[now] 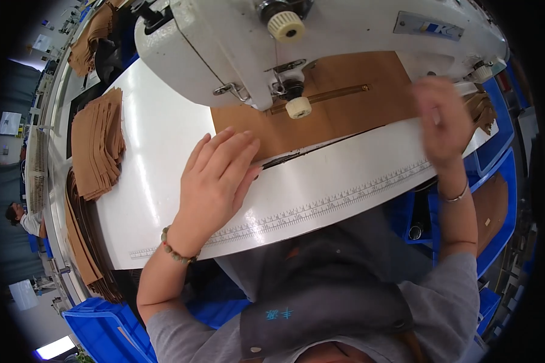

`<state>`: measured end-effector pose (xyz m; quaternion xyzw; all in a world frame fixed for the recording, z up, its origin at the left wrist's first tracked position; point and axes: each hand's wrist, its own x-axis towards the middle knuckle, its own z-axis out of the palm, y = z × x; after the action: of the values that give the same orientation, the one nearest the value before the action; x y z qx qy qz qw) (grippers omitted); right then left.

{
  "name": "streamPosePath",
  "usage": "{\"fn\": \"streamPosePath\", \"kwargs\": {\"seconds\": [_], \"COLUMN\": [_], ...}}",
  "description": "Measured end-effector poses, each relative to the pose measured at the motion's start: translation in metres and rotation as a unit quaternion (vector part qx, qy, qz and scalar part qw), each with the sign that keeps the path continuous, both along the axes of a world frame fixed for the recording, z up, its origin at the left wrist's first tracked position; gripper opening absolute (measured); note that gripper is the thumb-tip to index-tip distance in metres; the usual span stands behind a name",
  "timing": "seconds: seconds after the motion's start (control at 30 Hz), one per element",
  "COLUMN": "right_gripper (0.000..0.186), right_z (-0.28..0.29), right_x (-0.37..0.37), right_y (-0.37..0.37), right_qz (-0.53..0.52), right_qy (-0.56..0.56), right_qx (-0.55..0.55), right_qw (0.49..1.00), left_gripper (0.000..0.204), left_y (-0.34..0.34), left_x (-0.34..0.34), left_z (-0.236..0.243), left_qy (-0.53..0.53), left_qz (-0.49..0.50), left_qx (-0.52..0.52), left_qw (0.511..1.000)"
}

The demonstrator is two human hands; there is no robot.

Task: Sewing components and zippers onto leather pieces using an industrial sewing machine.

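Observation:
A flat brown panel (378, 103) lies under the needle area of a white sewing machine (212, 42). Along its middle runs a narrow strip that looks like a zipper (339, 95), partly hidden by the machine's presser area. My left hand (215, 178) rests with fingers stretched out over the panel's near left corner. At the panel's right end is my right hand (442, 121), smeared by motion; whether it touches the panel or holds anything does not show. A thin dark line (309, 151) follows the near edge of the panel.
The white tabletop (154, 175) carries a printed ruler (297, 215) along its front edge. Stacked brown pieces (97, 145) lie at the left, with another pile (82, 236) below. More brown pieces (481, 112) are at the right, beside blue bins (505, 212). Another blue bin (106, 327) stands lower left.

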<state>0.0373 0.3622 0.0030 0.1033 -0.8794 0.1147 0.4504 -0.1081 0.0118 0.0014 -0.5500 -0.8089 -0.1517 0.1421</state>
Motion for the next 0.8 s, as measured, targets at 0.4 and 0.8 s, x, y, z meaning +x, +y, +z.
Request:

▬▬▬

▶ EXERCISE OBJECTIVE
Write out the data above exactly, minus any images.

▶ EXERCISE RESPONSE
[now] 

`<state>`: measured end-effector pose (xyz m; quaternion xyzw; all in a world frame fixed for the recording, z up, its origin at the left wrist's first tracked position; point and axes: each hand's wrist, its own x-axis towards the middle knuckle, its own z-axis out of the palm, y = z × x; after the action: of the values that give the same orientation, the one nearest the value before the action; x y z qx qy qz qw) (grippers omitted); right then left.

{
  "name": "streamPosePath",
  "usage": "{\"fn\": \"streamPosePath\", \"kwargs\": {\"seconds\": [_], \"COLUMN\": [_], ...}}",
  "description": "Measured end-effector poses, each relative to the pose measured at the motion's start: translation in metres and rotation as a unit quaternion (vector part qx, qy, qz and scalar part qw), each with the sign that keeps the path continuous, both along the axes of a world frame fixed for the recording, z up, its origin at the left wrist's first tracked position; gripper opening absolute (measured); note that gripper is the thumb-tip to index-tip distance in metres; the usual span stands behind a name",
  "timing": "seconds: seconds after the motion's start (control at 30 Hz), one per element",
  "COLUMN": "right_gripper (0.000..0.186), right_z (-0.28..0.29), right_x (-0.37..0.37), right_y (-0.37..0.37), right_qz (-0.53..0.52), right_qy (-0.56..0.56), right_qx (-0.55..0.55), right_qw (0.49..1.00), left_gripper (0.000..0.204), left_y (-0.34..0.34), left_x (-0.34..0.34), left_z (-0.236..0.243), left_qy (-0.53..0.53), left_qz (-0.49..0.50), left_qx (-0.52..0.52), left_qw (0.511..1.000)"
}

The demonstrator is two human hands; there is no robot.

Task: Sewing components and zippers onto leather pieces using an industrial sewing machine.

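Observation:
A flat brown panel (378, 103) lies under the needle area of a white sewing machine (212, 42). Along its middle runs a narrow strip that looks like a zipper (339, 95), partly hidden by the machine's presser area. My left hand (215, 178) rests with fingers stretched out over the panel's near left corner. At the panel's right end is my right hand (442, 121), smeared by motion; whether it touches the panel or holds anything does not show. A thin dark line (309, 151) follows the near edge of the panel.
The white tabletop (154, 175) carries a printed ruler (297, 215) along its front edge. Stacked brown pieces (97, 145) lie at the left, with another pile (82, 236) below. More brown pieces (481, 112) are at the right, beside blue bins (505, 212). Another blue bin (106, 327) stands lower left.
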
<state>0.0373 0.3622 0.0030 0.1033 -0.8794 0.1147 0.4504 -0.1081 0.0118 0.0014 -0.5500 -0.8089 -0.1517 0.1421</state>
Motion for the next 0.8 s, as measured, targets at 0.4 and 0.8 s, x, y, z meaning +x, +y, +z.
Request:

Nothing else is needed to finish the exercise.